Check each line of the material below for "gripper" and copy those where it appears.

**PROVIDED MATERIAL**
◇ ◇ ◇ ◇ ◇ ◇ ◇

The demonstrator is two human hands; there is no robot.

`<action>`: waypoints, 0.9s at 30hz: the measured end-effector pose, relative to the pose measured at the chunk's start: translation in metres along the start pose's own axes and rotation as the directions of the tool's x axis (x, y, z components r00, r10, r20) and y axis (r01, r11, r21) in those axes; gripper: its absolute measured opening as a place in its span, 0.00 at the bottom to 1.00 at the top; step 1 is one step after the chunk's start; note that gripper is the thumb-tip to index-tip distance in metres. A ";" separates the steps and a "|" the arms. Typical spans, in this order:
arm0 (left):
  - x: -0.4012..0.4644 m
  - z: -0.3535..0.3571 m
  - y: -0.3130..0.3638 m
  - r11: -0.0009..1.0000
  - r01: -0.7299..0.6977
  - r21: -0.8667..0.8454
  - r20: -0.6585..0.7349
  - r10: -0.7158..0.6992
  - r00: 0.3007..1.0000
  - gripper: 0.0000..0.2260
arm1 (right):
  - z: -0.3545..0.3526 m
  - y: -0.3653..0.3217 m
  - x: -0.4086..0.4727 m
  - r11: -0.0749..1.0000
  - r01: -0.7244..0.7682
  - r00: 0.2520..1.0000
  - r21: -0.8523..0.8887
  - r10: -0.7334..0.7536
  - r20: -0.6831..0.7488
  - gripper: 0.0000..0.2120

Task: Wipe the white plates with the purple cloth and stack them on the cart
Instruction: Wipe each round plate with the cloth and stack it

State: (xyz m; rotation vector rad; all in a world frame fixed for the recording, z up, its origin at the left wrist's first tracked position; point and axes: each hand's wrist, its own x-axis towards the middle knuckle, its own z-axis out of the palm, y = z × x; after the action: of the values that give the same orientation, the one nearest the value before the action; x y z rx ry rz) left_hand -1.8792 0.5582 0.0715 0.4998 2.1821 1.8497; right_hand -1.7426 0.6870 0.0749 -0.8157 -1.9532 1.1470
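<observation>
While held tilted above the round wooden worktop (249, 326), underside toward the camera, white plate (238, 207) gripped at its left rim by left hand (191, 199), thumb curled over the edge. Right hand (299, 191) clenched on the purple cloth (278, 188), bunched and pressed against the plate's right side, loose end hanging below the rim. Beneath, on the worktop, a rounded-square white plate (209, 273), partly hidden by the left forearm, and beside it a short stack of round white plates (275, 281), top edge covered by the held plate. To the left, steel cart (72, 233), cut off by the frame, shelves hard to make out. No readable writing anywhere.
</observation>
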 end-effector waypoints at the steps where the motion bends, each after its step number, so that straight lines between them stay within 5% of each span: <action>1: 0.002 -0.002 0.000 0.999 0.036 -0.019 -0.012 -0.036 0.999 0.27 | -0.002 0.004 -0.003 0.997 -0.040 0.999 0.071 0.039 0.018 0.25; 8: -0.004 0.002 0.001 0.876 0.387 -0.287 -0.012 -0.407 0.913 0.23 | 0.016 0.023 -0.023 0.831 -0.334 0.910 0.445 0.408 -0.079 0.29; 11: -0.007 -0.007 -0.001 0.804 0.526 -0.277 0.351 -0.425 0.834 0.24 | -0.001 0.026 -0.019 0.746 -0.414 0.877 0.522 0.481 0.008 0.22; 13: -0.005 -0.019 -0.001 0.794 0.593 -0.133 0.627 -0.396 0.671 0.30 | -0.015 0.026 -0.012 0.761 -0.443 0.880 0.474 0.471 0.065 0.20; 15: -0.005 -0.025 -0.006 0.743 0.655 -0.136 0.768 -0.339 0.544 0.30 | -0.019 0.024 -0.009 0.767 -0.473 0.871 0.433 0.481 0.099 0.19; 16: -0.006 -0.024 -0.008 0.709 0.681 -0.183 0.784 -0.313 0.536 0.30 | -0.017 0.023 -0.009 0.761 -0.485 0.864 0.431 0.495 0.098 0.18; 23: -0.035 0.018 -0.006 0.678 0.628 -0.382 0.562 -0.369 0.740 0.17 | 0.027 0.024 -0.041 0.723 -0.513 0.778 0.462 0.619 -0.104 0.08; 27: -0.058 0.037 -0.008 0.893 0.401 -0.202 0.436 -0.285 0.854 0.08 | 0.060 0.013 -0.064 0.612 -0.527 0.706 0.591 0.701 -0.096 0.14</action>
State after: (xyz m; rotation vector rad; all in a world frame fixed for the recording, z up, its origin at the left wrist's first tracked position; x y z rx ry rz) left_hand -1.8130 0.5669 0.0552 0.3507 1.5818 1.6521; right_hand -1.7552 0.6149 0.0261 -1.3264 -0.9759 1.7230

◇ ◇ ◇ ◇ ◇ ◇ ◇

**FINISHED EXERCISE**
`<action>`: waypoints, 0.9s at 30hz: the measured end-effector pose, relative to the pose measured at the chunk's start: translation in metres along the start pose's own axes and rotation as the directions of the tool's x axis (x, y, z components r00, r10, r20) and y axis (r01, r11, r21) in those axes; gripper: its absolute measured opening as a place in its span, 0.00 at the bottom to 1.00 at the top; step 1 is one step after the chunk's start; note that gripper is the thumb-tip to index-tip distance in metres. A ";" separates the steps and a "|" the arms. Typical spans, in this order:
  - gripper: 0.0000..0.2260
  - gripper: 0.0000..0.2120

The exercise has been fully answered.